* Assigned task: Please repeat exactly the lines below from the one containing "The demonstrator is" down to the one containing "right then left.", both included, and nothing else.

* Information provided:
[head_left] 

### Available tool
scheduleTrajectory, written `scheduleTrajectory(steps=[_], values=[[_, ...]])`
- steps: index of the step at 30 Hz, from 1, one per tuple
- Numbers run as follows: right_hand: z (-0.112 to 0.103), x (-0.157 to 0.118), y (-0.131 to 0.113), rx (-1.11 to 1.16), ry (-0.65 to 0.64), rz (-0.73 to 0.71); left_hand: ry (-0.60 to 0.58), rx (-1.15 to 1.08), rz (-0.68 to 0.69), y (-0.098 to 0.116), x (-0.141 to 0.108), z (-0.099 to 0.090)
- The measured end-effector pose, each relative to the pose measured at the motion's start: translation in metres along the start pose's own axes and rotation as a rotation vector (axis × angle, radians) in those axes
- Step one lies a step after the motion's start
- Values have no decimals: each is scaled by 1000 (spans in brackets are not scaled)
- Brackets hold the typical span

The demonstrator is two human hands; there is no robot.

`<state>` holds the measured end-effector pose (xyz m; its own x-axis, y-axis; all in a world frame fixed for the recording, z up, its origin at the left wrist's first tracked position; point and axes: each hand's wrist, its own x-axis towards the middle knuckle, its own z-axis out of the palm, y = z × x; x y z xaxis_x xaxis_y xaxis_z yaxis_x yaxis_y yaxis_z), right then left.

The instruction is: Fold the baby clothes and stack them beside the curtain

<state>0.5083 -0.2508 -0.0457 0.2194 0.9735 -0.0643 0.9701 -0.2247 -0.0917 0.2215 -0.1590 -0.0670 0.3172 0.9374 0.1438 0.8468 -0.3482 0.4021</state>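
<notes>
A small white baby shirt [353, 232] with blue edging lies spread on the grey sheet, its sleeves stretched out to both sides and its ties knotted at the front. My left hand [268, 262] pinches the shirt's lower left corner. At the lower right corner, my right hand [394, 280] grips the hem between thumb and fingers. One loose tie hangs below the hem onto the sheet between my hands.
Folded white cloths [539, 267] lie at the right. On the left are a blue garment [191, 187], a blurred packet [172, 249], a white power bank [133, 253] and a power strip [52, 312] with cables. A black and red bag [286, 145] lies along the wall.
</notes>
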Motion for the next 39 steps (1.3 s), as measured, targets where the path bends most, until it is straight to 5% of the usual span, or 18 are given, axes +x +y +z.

* The completed task:
The demonstrator is two human hands; there is no robot.

`<state>` holds the measured end-effector pose (xyz m; its own x-axis, y-axis; all in a world frame fixed for the recording, z up, its origin at the left wrist's first tracked position; point and axes: each hand's wrist, its own x-axis towards the middle knuckle, its own z-axis out of the palm, y = z × x; x y z xaxis_x xaxis_y xaxis_z yaxis_x yaxis_y yaxis_z), right then left.

The output is complete, and nothing more is needed.